O amor jamais acabará

É comum ouvirmos pessoas que se separaram no Matrimônio dizerem que o motivo da separação foi que “o amor acabou”.

Também é comum algumas pessoas citarem o “hino da caridade (amor)”, da Primeira Carta de São Paulo ao Coríntios (1Cor 13,1-13), aquele que fala que “ainda que eu falasse a língua dos anjos, se não tivesse amor eu nada seria…”, como sendo uma ode a um amor sentimental, próprio dos apaixonados. O problema é que tratando do amor apenas como um sentimento, acabamos por desfigurar o ensinamento cristão, que trata do amor não como algo que sentimos, mas como uma atitude, uma decisão, uma escolha.

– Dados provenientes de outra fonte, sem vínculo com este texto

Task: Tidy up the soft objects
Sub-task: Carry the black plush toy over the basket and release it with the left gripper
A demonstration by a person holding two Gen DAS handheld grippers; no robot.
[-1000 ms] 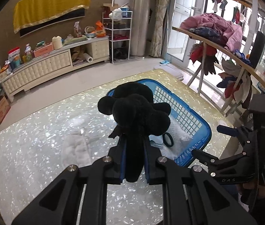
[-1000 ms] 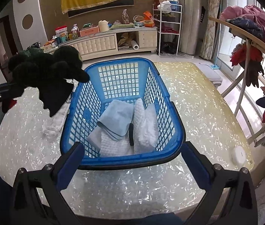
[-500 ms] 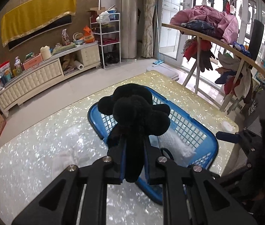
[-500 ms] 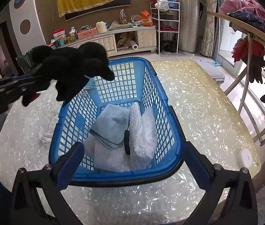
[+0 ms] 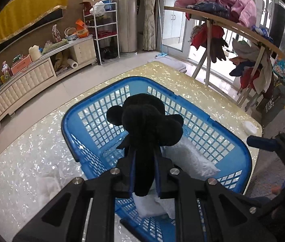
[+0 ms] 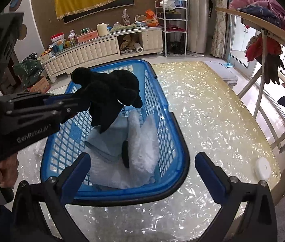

Se pensarmos bem, se o amor pregado por Jesus fosse apenas um sentimento, como é que poderia se tornar um mandamento? Pelo menos, foi isso que Jesus disse na Última Ceia: “Eu vos dou um novo mandamento: que vos ameis uns aos outros. Assim como eu vos amei, também vós deveis amar-vos uns aos outros” (Jo 13,34). Como é que alguém poderia mandar que o outro sentisse alguma coisa? Pois o Papa Francisco, na exortação apostólica pós-sinodal Amoris laetitia, que trata sobre o amor na família, no capítulo IV, n.s 90-119, enfatiza uma parte do hino à caridade que não costuma ser muito citada poeticamente como a outra parte. Lá se diz: “O amor é paciente, o amor é prestável; não é invejoso, não é arrogante nem orgulhoso, nada faz de inconveniente, não procura o seu próprio interesse, não se irrita, nem guarda ressentimento, não se alegra com a injustiça, mas rejubila com a verdade. Tudo desculpa, tudo crê, tudo espera, tudo suporta” (1Cor 13,4-7). Nesse trecho, parece que São Paulo explica qual é a natureza do amor que ele diz que jamais acabará (1Cor 13,8). No fundo, o amor aqui é a personificação daquele que ama. E esse amor parece ir na direção contrária ao que um ser humano pode apenas sentir. Daí faz sentido o que Jesus disse no Sermão da Montanha: “Ouvistes o que foi dito: ‘Amarás o teu próximo e odiarás o teu inimigo’. Eu, porém, vos digo: Amai os vossos inimigos e orai pelos que vos perseguem!” (Mt 5,43-44).

Então, esse amor é uma decisão. E, só por isso, pode se tornar um mandamento. Não é apenas um sentimento. No casamento, a paixão necessariamente passa. Mas, então, o amor deve prevalecer. Lembro-me de uma falecida professora minha, do ginásio! Poucos dias antes de sua morte, fiz-lhe uma visita. Ela me falou de suas esperanças e de seu medo. Mas, também me contou uma experiência de vida. Ela me disse assim: “Sempre achei que, na minha vida, eu podia dar testemunho de bom exemplo em quase tudo que eu fiz. Sempre fui boa amiga, boa mãe, boa filha, boa paroquiana, boa professora. Porém, achava que eu nunca poderia dar um testemunho de casada! Sempre fui boa esposa, mas achava que não podia dar testemunho de casamento por causa do meu marido. Ele sempre foi muito desligado, calado, pouco carinhoso, meio relaxado, gosta de uma bebida, não vai à Igreja etc. Mas, agora que fiquei doente, ele está sempre ao meu lado, não deixa que a cuidadora me ajude nas coisas mais pessoais, como o banho, ele mesmo vem fazer essas coisas. Acompanha-me em tudo, já brigou com o médico que me falou muito friamente que o tumor tinha ido para minha cabeça e que precisava abri-la. Quando me viu chorar, ele se revoltou com o médico. No dia em que me viu chorar porque tinha pedido ao padre que me mandasse um ministro para que eu comungasse todos os dias, e a comunhão parou de vir, ele saiu e foi à igreja, não sei o que disse ao padre, mas a comunhão nunca mais faltou. Então, eu sempre pensei que pudesse dar testemunho de tudo na minha vida, menos de casamento, por causa do meu marido. Hoje, depois dessa doença, posso dizer que, se existe um testemunho que posso dar na minha vida é o do casamento, por causa do meu marido. Eu me casei de verdade! E ele também!”.

A paixão tinha passado havia muito tempo, mas ela descobriu o amor de seu marido. E descobriu que tinha valido a pena ter suportado tudo. Poucos dias depois dessa visita, ela faleceu. Eu era ainda seminarista, mas guardei essas palavras com a intenção de, sempre que puder, dar o testemunho que ela gostaria de dar. O amor jamais acabará! Porque tudo desculpa, tudo crê, tudo espera, tudo suporta.